Solid-phase synthesis of oligodeoxyribonucleoside boranophosphates by the boranophosphotriester method.

Oligodeoxyribonucleoside boranophosphates (BH3-ODNs), containing four kinds of nucleobases, were synthesized by the solid-phase boranophosphotriester method. The 2'-deoxyribonucleoside 3'-boranophosphate monomers having 2-cyanoethyl (CE) groups as the phosphorus protecting groups were synthesized in good yields.

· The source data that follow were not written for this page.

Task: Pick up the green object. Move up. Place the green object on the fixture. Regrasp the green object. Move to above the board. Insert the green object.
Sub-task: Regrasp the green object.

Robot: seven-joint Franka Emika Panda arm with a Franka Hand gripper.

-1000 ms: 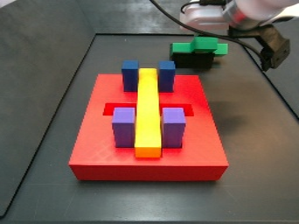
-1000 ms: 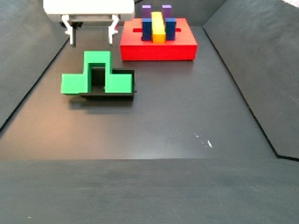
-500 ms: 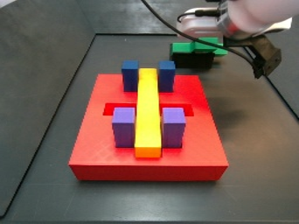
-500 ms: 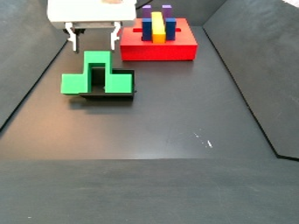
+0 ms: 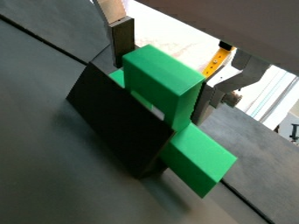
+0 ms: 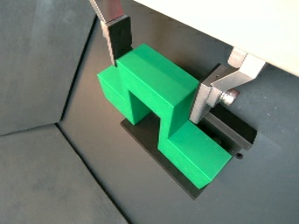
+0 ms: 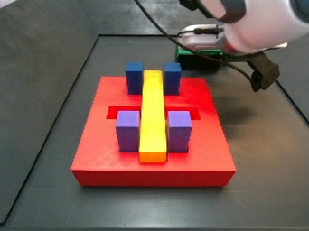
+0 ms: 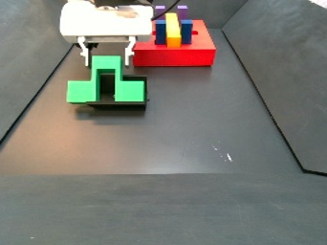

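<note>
Around green object [image 6: 149,83] on fixture [image 5: 117,122], gripper [image 6: 163,63].

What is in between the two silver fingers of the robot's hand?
The upright stem of the green object sits between the end effector's fingers in both wrist views, with a small gap on each side. The piece rests on the fixture.
</note>
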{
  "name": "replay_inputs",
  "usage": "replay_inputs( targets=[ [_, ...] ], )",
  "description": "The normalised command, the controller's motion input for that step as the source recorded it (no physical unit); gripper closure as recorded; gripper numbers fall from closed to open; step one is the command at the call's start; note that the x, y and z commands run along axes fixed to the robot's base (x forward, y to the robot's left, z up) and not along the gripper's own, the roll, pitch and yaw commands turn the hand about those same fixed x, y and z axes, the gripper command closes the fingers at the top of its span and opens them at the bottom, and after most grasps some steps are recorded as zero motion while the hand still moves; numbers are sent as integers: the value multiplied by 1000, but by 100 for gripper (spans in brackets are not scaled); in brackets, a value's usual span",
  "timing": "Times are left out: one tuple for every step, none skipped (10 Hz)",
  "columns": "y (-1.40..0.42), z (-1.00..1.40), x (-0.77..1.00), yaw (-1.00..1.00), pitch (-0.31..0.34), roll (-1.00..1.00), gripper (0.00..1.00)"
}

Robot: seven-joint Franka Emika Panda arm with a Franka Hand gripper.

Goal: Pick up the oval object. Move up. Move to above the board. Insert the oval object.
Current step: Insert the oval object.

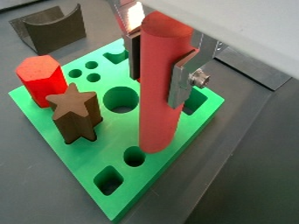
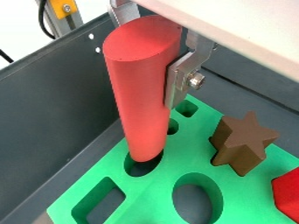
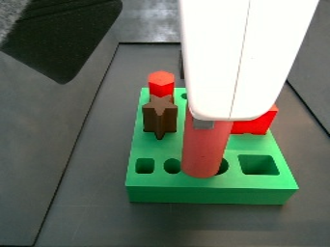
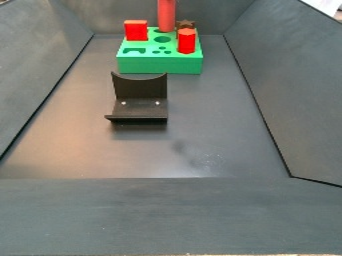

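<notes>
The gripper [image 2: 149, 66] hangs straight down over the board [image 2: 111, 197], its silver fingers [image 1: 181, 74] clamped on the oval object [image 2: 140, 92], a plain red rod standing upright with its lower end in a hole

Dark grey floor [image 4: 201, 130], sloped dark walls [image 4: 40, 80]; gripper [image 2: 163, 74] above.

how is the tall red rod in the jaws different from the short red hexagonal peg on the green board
The oval object is tall, slim and round-sided; the hexagonal peg is short, squat and faceted. The gripper holds the oval object in its jaws, its lower end at a hole near the board edge in a wrist view; the hexagonal peg stands free. Both are red and upright.
</notes>
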Motion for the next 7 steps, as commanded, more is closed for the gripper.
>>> replay_inputs(
  targets=[
    [149, -54, 277, 397, 50, 163, 100],
    [149, -131, 306, 654, 14, 160, 100],
    [-31, -100, 254, 449, 0, 57, 100],
    [0, -43, 0, 0, 0, 20, 100],
    [-494, -254, 146, 254, 0, 124, 100],
    [-349, -71, 140, 260, 0, 24, 100],
    [-297, -80, 289, 271, 0, 20, 100]
  ],
)
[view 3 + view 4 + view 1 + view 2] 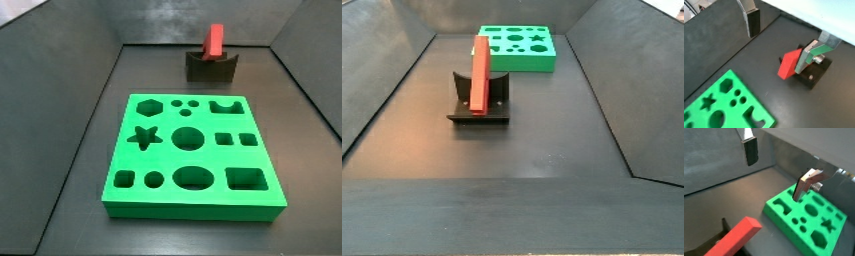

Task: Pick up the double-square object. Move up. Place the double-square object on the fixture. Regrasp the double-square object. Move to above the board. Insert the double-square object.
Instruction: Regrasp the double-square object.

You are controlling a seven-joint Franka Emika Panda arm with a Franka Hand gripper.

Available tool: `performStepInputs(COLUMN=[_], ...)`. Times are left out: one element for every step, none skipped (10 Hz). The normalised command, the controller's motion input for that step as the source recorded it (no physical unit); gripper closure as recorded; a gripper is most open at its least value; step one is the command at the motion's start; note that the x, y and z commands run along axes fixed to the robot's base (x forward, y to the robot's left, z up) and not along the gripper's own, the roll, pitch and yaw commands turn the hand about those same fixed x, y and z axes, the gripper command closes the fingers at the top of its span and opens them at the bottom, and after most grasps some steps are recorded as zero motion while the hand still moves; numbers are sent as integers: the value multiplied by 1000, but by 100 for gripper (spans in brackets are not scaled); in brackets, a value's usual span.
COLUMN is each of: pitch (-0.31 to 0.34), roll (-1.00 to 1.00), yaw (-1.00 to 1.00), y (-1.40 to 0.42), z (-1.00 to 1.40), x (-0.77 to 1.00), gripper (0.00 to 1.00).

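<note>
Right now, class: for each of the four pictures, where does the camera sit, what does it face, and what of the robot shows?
Wrist view: above the floor, facing the red block on the fixture; gripper fingers show.
Wrist view: facing the board; gripper fingers show.
Side view: beyond the board, facing the fixture; no robot.
Side view: behind the fixture, facing the board; no robot.
All four views show the block and board.

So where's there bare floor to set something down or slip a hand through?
Bare floor lies in front of the fixture toward the near wall, and along both sides of the board. Crowded: the fixture, where the red piece leans. Between fixture and board a strip stays free. The claw is open above, fingers empty.
</note>
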Motion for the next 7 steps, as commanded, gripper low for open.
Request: performStepInputs(pitch=[14,12,10,7,7,11,19], roll=[1000,1000,1000,1000,1000,1000,1000], yaw=[27,27,28,30,31,32,34], y=[-29,-21,-23,-19,-19,-17,-18], z=[33,19,15,15,17,14,10], x=[-31,-25,-16,-6,-4,-5,1], gripper=[0,0,0,0,0,0,0])
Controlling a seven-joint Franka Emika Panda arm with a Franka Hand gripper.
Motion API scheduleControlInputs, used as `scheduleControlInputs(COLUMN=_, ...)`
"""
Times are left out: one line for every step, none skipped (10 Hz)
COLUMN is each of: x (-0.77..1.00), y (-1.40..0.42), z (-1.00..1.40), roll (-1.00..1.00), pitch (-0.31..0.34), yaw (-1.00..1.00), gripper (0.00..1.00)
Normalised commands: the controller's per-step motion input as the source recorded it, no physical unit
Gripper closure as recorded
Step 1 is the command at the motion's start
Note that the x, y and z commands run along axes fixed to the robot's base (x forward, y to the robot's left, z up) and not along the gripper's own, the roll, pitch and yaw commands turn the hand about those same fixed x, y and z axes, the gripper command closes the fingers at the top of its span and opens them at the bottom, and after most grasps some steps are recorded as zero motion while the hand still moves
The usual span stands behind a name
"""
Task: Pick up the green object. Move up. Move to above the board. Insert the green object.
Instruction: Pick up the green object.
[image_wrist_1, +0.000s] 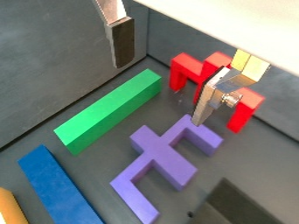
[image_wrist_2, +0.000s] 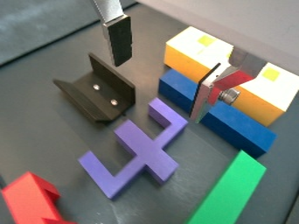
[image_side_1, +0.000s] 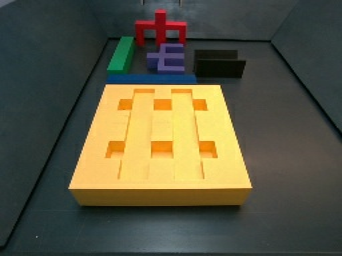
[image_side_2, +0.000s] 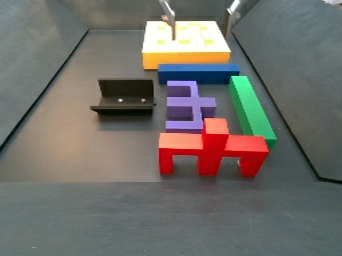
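The green object (image_wrist_1: 111, 109) is a long green bar lying flat on the dark floor beside the purple E-shaped block (image_wrist_1: 170, 157). It also shows in a wrist view (image_wrist_2: 239, 188) and in both side views (image_side_1: 123, 55) (image_side_2: 250, 105). The orange-yellow board (image_side_1: 167, 140) with square recesses lies apart from it, past the blue slab (image_side_2: 198, 70); it also shows in a side view (image_side_2: 187, 42). My gripper (image_wrist_1: 162, 90) hangs open and empty well above the pieces, over the purple block's end near the blue slab (image_wrist_2: 228, 118). It shows in a wrist view (image_wrist_2: 160, 87), and its fingers reach into a side view's top edge (image_side_2: 201, 12).
A red block (image_side_2: 211, 150) stands at the green bar's far end from the board. The dark fixture (image_side_2: 123, 97) stands on the purple block's other side. The blue slab (image_side_1: 127, 72) lies between board and purple block. Dark walls ring the floor.
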Motion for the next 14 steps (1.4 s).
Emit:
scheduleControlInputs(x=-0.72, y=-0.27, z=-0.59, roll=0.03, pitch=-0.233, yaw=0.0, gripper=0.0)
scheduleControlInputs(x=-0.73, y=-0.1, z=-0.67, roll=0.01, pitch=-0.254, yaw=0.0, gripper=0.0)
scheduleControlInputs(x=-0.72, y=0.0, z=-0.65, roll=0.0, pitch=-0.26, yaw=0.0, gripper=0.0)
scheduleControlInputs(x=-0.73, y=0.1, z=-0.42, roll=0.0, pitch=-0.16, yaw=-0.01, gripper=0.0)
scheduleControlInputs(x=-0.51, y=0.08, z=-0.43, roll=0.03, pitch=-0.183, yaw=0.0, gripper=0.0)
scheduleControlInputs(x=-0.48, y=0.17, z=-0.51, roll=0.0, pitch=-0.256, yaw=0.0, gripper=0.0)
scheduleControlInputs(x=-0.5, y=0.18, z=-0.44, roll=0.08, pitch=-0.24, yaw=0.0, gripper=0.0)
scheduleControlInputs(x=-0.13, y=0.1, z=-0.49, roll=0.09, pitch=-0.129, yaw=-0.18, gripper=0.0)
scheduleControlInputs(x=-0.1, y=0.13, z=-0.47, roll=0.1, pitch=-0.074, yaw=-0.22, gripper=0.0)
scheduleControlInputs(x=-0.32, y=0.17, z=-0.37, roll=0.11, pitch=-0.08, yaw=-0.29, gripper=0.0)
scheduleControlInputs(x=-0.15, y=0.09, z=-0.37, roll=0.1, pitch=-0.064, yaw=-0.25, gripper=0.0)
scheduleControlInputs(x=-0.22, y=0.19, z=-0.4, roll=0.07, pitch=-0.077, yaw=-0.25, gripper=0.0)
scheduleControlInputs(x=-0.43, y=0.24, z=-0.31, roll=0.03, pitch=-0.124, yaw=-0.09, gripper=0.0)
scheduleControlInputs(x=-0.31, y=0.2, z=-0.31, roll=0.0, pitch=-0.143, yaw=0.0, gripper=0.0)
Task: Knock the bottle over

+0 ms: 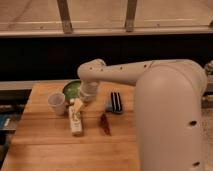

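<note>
The pale cream bottle (76, 120) lies on its side on the wooden table (50, 150), its length running from far to near. My gripper (81, 101) hangs from the white arm just above and behind the bottle's far end, close to it or touching it. The translucent white cup (56, 103) stands upright just left of the bottle.
A green bowl (73, 89) sits behind the gripper, partly covered by the wrist. A dark blue striped object (115, 102) lies to the right, and a small reddish-brown item (104, 124) lies right of the bottle. My bulky white arm (170, 110) fills the right side.
</note>
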### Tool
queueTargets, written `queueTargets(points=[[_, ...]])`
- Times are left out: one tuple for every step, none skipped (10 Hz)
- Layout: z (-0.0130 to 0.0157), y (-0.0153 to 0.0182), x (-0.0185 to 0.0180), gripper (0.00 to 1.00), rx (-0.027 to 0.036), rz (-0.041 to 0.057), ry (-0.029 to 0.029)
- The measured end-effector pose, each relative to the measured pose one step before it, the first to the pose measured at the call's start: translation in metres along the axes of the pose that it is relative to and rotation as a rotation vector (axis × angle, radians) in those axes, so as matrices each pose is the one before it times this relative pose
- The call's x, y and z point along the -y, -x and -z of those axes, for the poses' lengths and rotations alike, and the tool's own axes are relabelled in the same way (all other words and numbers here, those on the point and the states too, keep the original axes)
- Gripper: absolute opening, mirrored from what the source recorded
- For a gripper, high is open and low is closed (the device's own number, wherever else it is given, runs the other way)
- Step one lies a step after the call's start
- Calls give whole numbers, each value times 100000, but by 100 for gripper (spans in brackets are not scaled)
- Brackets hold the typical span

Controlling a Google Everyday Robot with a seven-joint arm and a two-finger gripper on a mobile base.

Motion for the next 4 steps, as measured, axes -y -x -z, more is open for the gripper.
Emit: queueTargets(points=[[1195,-1599,1627,80,1120,-4940,-3657],[863,-1342,1278,80,763,-3690,-2620],[982,-1700,1774,80,1271,-5283,-2642],[546,-1119,1389,80,585,-3573,-1821]])
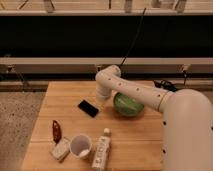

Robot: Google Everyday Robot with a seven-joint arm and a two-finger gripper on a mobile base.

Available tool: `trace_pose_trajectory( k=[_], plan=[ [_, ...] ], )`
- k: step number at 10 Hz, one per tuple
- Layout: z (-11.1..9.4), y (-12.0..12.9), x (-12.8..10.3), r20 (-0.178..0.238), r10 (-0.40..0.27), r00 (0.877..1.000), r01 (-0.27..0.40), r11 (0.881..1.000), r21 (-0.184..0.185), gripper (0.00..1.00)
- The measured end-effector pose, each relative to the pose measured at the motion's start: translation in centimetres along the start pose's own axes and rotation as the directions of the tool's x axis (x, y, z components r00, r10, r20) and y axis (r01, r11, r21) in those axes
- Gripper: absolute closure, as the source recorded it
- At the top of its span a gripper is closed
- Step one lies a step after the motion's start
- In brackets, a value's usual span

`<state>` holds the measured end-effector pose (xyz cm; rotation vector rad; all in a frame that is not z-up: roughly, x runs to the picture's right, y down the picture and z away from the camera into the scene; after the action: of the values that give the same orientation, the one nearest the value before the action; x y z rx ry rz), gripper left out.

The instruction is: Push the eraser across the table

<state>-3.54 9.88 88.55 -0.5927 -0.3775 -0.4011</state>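
Observation:
The eraser [88,108] is a small flat black slab lying at an angle on the light wooden table [65,92], left of centre. My white arm reaches in from the right over the green bowl [128,105]. The gripper [101,96] points down just to the right of the eraser's far end, close to it; I cannot tell whether it touches.
A small red object [56,131] lies near the front left. A pale block [61,149], a white cup [80,145] and a white bottle lying flat [101,150] sit along the front edge. A dark rail runs behind the table.

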Motion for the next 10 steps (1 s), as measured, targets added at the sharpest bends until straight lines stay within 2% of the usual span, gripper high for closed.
trace_pose_trajectory(
  k=[3, 6, 10],
  plan=[
    [0.7, -1.4, -1.4, 0.01, -0.028, 1.0, 0.028, 1.0, -0.006, 0.98],
    [1.0, -1.7, -0.9, 0.015, -0.048, 0.999, 0.049, 0.999, -0.016, 0.98],
    [1.6, -3.0, -2.1, 0.025, -0.077, 0.997, 0.078, 0.997, -0.017, 0.98]
  ],
)
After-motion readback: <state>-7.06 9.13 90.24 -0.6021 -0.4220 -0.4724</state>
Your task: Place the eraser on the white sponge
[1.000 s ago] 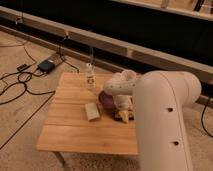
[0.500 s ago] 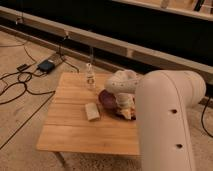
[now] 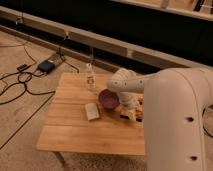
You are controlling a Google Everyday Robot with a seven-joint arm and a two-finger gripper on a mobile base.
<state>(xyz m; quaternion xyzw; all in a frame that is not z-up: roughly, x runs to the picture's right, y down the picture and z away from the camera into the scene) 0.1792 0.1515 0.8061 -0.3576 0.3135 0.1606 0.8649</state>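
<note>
The gripper (image 3: 128, 106) hangs by the eraser (image 3: 124, 116) near the table's (image 3: 70, 135) right edge, grasp impossible to tell; moving toward the mid-table white sponge (image 3: 91, 110), it could clip the purple bowl (image 3: 108, 98).

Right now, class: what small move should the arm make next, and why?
Probably lower the gripper onto the eraser, the dark block close by it, right of the bowl. The sponge lies bare left of the bowl, so the eraser seemingly has yet to be picked up.
</note>
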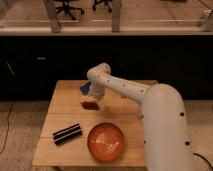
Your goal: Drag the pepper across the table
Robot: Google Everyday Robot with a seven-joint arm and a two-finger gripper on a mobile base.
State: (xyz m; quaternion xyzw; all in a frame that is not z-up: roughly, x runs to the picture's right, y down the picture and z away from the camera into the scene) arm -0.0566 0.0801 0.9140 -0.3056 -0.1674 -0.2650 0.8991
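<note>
The pepper [90,105], a small dark red-brown wrinkled piece, lies on the light wooden table [64,111] near its middle, a little toward the back. My white arm reaches in from the right and bends down over it. The gripper [97,100] hangs at the end of the arm just right of the pepper and close above the tabletop, open. Whether it touches the pepper I cannot tell.
A blue flat pad [85,88] lies behind the pepper, partly hidden by the arm. A black striped bar [67,133] sits at the front left. An orange bowl [106,141] stands at the front middle. My white body fills the right side.
</note>
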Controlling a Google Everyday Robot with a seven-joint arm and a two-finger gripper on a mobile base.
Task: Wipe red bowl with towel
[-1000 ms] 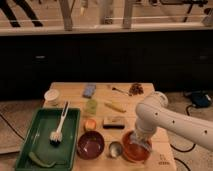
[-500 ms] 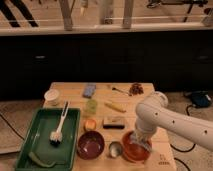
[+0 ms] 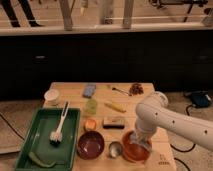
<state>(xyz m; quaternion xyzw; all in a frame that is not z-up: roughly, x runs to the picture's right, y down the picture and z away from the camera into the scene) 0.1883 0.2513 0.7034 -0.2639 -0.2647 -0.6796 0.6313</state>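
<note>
Nothing has visibly shifted since the earlier frames; arm and dishes sit as before. White arm reaches down into the red bowl (image 3: 135,147), near right on the wooden bench (image 3: 150,95). Hand (image 3: 140,141) buried in the bowl, largely hidden by the wrist. Pale towel (image 3: 142,144) shows only as a blurred patch at the fingertips. Maroon bowl (image 3: 90,145) left, smooth, round. Green tray (image 3: 30,142) far left.

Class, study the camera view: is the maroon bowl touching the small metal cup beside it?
Cannot tell. In the camera view the maroon bowl and metal cup sit edge to edge; the gripper works over the red bowl.
</note>
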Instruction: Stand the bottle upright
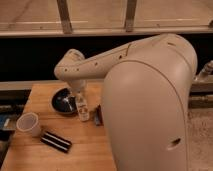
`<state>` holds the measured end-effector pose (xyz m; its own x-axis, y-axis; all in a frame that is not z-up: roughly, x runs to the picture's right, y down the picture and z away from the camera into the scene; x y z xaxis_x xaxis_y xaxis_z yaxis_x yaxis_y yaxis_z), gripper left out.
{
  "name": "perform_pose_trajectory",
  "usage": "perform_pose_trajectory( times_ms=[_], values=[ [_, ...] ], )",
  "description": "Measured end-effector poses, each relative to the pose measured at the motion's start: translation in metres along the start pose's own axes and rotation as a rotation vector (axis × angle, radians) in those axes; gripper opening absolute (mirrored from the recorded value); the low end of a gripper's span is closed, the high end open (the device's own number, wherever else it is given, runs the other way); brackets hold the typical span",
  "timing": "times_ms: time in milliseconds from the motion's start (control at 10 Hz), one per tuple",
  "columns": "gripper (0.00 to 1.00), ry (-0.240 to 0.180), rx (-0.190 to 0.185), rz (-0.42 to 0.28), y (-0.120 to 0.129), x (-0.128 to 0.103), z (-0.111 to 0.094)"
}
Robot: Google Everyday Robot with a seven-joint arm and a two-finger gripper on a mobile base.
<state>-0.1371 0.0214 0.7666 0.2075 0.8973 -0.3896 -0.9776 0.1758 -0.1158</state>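
The bottle [83, 111] is a small cream-white bottle with a pale label. It stands upright on the wooden table [85, 150], just right of a dark bowl. My gripper [80, 96] comes down from the bent arm and sits right over the bottle's top, at its cap. The large arm body hides the table's right side.
A dark bowl [64, 101] sits left of the bottle. A white cup [28, 124] stands near the left edge. A flat black object [56, 141] lies in front of the cup. A small dark object [98, 115] lies right of the bottle, against the arm body.
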Motion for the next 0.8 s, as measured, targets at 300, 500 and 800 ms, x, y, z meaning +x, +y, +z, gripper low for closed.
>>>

A new condensing reagent, 1,3-dimethyl-2-(3-nitro-1,2,4-triazol-1-yl)-2-pyrrolidin-1-yl-1,3,2-diazaphospholidinium hexafluorophosphate, was found to be highly effective for the condensation reaction on the solid support. We also found that 1,8-bis(N,N-dimethylamino)naphthalene could accelerate the condensation reaction without causing beta-elimination of the CE groups from the boranophosphate triesters. The internucleotidic CE groups were selectively removed by treatment with 1,8-diazabicyclo[5.4.0]undec-7-ene (DBU) under anhydrous conditions. The acetylation of the terminal 5'-hydroxy group was found to be effective to suppress the decomposition of the BH3-ODNs during the DBU treatment on the solid support. Under optimized conditions for the solid-phase synthesis and the deprotection reactions, BH3-ODNs (4mers and 12mers) containing four kinds of nucleobases were synthesized in good yields. The hybridization properties of the BH3-ODN 12mers with the complementary native DNAs and RNAs were determined by the thermal denaturing studies. In contrast to the low thermal melting (Tm) value of the duplex composed of T((PB)T)11 and native dA12 (12.8 degrees C), the duplex consisting of d(C(PB)A(PB)G(PB)T)3 and d(ACTG)3 showed a higher Tm value (44.7 degrees C) under high-salt conditions. Furthermore, d(C(PB)A(PB)G(PB)T)3 formed a more stable duplex with the complementary RNA, r(ACUG)3 with a Tm value of 50.5 degrees C. Thus, we first demonstrated that the binding affinity of BH3-ODN to a complementary DNA or RNA is dramatically increased, owing to the inclusion of the four kinds of nucleobases.